How to complete this task:
Go through the data and copy each line where the word "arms" shows up.

Records from a dataset
=== Section Start ===

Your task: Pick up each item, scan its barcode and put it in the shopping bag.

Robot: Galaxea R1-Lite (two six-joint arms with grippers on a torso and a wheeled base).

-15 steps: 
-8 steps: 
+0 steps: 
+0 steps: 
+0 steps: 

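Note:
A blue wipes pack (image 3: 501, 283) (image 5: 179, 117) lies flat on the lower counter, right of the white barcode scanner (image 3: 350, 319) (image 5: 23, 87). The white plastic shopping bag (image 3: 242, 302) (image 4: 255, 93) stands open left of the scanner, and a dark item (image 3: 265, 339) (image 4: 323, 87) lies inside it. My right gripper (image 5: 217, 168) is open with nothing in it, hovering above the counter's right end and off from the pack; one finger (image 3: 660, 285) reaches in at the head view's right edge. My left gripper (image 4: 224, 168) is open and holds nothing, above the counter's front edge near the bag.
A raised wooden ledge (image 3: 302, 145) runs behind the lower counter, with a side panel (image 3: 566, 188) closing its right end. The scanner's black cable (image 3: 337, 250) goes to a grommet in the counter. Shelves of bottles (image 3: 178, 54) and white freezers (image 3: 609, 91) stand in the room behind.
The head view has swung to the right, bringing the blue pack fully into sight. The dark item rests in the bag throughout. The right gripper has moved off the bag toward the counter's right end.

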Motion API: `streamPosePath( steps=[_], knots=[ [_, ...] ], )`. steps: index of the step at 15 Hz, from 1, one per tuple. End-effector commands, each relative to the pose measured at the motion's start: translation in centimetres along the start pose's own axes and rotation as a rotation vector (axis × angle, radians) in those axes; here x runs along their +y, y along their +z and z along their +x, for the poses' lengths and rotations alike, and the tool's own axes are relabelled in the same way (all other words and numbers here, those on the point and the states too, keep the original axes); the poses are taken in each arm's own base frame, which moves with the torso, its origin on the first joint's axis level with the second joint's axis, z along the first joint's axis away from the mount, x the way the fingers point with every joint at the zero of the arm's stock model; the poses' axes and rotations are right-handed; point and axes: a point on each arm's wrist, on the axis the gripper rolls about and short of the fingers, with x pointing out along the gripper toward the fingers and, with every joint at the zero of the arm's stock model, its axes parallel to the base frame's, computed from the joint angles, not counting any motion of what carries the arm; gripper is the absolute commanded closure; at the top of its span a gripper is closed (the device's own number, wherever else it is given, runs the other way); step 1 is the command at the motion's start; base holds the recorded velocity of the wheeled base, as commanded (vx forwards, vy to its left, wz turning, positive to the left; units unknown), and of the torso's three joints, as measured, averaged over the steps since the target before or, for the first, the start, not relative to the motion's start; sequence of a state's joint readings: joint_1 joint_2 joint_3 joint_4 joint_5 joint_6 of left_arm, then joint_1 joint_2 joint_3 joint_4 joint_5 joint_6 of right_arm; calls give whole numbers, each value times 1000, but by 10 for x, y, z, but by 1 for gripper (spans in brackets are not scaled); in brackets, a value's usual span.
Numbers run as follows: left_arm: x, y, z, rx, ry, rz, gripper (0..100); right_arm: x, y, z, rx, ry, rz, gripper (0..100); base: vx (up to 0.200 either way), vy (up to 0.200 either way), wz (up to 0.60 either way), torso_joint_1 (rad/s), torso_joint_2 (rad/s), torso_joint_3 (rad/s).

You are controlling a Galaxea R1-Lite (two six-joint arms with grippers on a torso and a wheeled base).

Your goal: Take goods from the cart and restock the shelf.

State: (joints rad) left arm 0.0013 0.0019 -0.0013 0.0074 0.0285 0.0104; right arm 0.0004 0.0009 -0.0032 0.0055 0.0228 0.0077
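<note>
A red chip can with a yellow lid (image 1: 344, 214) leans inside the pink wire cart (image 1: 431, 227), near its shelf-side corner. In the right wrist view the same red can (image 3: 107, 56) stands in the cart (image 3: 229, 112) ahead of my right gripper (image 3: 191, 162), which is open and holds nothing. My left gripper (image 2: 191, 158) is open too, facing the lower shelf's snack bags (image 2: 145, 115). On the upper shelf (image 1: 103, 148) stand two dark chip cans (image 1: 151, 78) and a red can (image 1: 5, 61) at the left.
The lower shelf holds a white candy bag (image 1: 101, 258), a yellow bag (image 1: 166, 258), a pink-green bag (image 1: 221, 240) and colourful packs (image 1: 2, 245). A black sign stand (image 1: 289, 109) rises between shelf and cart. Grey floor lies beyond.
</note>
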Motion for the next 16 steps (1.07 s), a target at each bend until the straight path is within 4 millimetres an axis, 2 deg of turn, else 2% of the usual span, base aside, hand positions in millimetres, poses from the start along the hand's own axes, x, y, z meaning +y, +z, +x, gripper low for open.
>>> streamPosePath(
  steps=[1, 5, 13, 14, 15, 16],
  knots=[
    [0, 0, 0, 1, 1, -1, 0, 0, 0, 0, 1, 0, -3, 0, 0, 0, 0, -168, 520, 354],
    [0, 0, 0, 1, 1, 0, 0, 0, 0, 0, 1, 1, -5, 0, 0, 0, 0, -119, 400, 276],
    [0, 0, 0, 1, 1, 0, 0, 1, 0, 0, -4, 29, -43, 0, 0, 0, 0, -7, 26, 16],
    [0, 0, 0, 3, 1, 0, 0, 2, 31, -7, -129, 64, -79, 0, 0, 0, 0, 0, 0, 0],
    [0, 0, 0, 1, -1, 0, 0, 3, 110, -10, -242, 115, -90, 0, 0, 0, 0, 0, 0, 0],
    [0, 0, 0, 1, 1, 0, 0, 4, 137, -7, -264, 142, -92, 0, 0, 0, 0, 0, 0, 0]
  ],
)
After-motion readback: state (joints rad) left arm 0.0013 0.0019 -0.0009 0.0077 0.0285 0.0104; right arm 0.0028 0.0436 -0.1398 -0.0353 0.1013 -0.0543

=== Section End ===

Response to the exercise:
Robot: Galaxea R1-Lite (two six-joint arms with grippers on a torso and a wheeled base).
You are controlling a Galaxea R1-Lite (two six-joint arms with grippers on a torso and a wheeled base).

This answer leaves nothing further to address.